Children from rural Yunnan pursue tennis dream
Updated 14:21, 21-Sep-2022
Yang Jinghao

Fourteen-year-old Wang Fa has never thought he would be known by many in this way.

He won the championship in a recent tennis competition held in south China's Guangzhou City. But what's drawn more attention is the way he carried his racquets – using a distinctive bamboo pack basket.

He soon drew much attention after pictures highlighting his special "tennis bag" were posted online.

"The pack basket is usually used to carry crops in my hometown. It reminds me of the time when I helped my parents with farm work," Wang told CGTN.

Many netizens have said that the small basket is not just carrying his racquets, but also his big tennis dream.

An unexpected encounter with tennis

Wang is from Cangyuan County in southwest China's Yunnan Province.

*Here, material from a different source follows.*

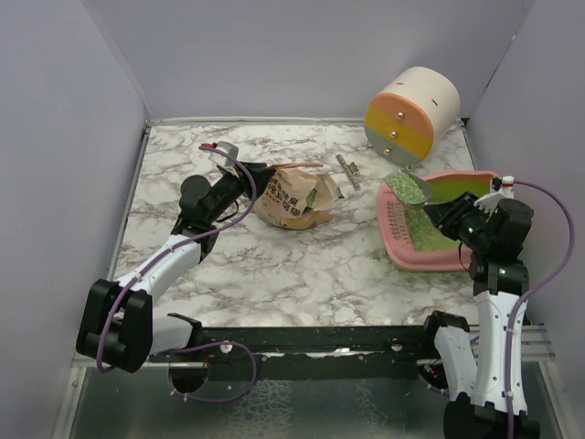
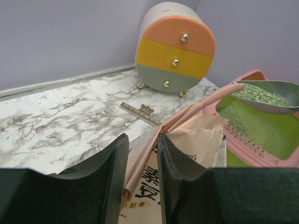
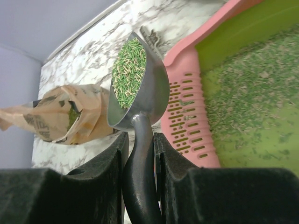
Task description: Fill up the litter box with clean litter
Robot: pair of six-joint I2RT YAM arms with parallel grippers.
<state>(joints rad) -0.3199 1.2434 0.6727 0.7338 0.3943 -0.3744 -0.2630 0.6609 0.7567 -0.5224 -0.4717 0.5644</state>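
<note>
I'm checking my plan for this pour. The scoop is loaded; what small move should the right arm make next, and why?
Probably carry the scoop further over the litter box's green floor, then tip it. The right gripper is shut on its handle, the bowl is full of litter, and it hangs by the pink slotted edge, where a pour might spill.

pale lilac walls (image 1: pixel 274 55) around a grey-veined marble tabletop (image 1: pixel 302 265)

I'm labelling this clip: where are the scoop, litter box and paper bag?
scoop (image 3: pixel 157 91): right wrist view, metal bowl wall.
litter box (image 3: pixel 187 116): right wrist view, pink slotted ledge.
paper bag (image 1: pixel 288 197): top view, printed side.
</note>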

Bordering Myanmar, the area is mainly inhabited by ethnic Wa people. Having grown up in a remote village, he knew nothing about tennis until he was 8, when his talent was discovered by Zhang Xiaohong, a tennis coach.

"I was impressed by the flexibility and coordination of his body, as well as his strong explosive strength. He also has a good sense of space," Zhang recalled.

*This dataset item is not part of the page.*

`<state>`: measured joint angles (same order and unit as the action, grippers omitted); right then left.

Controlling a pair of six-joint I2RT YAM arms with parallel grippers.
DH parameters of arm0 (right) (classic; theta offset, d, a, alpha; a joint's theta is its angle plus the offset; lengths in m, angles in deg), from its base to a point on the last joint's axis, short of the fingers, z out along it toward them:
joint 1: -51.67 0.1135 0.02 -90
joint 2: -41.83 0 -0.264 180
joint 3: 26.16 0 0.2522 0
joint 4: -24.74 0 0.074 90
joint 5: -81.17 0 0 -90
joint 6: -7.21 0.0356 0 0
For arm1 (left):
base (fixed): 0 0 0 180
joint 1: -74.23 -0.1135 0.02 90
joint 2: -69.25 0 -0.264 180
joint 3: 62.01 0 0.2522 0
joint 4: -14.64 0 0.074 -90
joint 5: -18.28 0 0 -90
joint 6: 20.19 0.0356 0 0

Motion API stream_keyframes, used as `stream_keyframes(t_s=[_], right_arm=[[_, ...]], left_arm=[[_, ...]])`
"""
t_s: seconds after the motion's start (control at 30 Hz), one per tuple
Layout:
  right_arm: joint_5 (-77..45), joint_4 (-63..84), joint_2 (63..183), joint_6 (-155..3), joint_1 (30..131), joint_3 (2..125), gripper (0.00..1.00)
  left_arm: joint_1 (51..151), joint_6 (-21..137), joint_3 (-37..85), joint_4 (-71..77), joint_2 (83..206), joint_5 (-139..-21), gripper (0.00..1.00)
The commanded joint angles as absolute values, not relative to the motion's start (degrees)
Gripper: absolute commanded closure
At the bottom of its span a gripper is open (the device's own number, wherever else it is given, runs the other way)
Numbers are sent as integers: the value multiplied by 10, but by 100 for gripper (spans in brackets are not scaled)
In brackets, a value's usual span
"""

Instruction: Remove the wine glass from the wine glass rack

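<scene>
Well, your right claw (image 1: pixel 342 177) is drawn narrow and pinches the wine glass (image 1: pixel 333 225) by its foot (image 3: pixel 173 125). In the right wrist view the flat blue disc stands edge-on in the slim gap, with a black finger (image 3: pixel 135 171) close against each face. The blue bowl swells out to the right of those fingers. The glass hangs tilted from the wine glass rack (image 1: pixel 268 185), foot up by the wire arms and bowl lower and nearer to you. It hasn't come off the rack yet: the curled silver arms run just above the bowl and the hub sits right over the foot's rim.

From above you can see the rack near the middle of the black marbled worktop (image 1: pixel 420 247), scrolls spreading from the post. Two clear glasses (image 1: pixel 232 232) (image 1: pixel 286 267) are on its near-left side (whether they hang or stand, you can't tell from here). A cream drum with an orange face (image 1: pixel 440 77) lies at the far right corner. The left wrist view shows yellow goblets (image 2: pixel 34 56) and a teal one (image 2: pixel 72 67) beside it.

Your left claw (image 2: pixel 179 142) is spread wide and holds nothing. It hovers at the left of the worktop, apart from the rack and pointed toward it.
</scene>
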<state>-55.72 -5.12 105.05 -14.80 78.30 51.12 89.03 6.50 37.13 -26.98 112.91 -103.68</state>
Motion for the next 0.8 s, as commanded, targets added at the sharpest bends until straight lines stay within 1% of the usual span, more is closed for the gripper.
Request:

Zhang Xiaohong (C) accompanies his trainees in a competition. /Li Jianyi

Zhang Xiaohong (C) accompanies his trainees in a competition. /Li Jianyi

Zhang is the founder of the Wild Elephant Tennis Club in Yunnan. In 2016, he launched a special program aiming to train children from under-privileged families.

"I want to help children from rural areas to engage in competitive sports. I hope it can be a platform for them to explore more opportunities for their future life," Zhang told CGTN.

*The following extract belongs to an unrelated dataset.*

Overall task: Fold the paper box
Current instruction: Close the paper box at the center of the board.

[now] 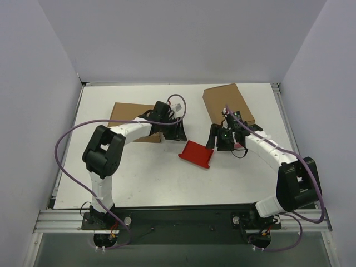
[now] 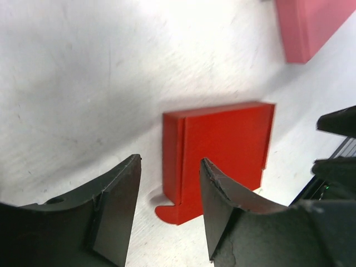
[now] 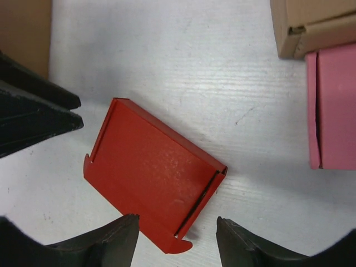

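Red paper box [image 1: 195,154]: closed up into a flat little case, lying on the white counter [image 1: 139,172] near its middle, with my two pincers to either side of it.
Box detail: a rounded tab [image 3: 181,246] sticks out at one corner; from my left wrist the paper box [image 2: 219,156] shows a crease line down its side and the same rounded tab [image 2: 167,212] at 7 o'clock.
Left pincer [image 1: 179,136]: at 11 o'clock from the box in the top view, jaws standing wide and gripping nothing; from the wrist, my left pincer [image 2: 171,161] frames the box beyond it without touching it.
Right pincer [image 1: 213,144]: at 2 o'clock from the box, just beside it, jaws also apart and empty; from the wrist, my right pincer [image 3: 177,222] has the near corner of the paper box [image 3: 153,181] in the gap, clear of both fingers.
Left brown box [image 1: 125,114]: at 10 o'clock from the red one, partly under my left arm.
Right brown box [image 1: 225,100]: at 1 o'clock, behind my right pincer.
Pink box [image 3: 334,105]: at 3 o'clock in the right wrist view, just below the brown box corner, well apart from the red one.
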You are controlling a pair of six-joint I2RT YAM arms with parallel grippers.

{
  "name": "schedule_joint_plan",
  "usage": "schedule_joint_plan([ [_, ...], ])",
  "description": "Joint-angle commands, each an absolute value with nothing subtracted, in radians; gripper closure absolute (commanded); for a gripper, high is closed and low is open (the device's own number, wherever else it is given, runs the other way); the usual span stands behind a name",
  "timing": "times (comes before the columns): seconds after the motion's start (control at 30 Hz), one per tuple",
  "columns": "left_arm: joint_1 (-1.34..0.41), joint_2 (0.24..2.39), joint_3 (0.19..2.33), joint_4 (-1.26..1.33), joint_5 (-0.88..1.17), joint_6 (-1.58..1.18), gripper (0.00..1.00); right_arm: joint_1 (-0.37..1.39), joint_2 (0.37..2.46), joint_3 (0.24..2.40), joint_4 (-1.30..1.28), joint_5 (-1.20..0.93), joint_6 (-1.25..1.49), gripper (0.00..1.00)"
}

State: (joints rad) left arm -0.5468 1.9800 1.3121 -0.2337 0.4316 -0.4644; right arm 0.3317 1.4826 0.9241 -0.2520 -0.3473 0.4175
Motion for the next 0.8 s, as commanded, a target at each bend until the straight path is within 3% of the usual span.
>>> schedule_joint_plan([
  [0.0, -0.54, 1.925, 1.4, -0.225, 0.449, -0.482, 0.43, 0.371, 1.445, 0.963, -0.255, -0.357, 0.305, 0.41],
  [0.47, -0.402, 1.755, 1.214, -0.189, 0.414, -0.503, 0.42, 0.81, 1.537, 1.026, -0.27, -0.003, -0.058, 0.3],
  [0.77, -0.307, 1.692, 1.15, -0.189, 0.403, -0.497, 0.42, 0.963, 1.631, 1.011, -0.216, 0.293, -0.144, 0.34],
])
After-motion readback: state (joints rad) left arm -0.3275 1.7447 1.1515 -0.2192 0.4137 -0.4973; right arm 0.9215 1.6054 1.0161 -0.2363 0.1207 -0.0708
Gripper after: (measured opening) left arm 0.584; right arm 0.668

Back then, China was pushing ahead with the poverty alleviation campaign. Zhang said he was trying to play an active role in a special way.

For a long time, tennis has been regarded as a so-called "noble sport" in China and remained fresh to many. The success story of the two-time Grand Slam winner Li Na greatly spurred its popularity. But for people in rural areas, it's still something beyond their reach.

So when there's an opportunity to access what used to be far from him, Wang showed great curiosity and excitement.

Zhang recalled that Wang expressed his willingness to follow him to the provincial capital Kunming for training without hesitation.

He selected some 10 children from the county that time.

Young players selected by Zhang Xiaohong pose for a picture. /Li Jianyi

Young players selected by Zhang Xiaohong pose for a picture. /Li Jianyi

An adventure with challenges

Before long, the children's passion was overwhelmed by the boredom of the routine training. When they went back home to celebrate the Chinese New Year, most of them didn't want to return.

"I had to visit their families again and brought them back," said Zhang.

This was just the prelude of the adventure that comes with challenges. Finances have always been an issue as he covers all the costs for the children, including accommodations, sports gear and travel expenses, among other items.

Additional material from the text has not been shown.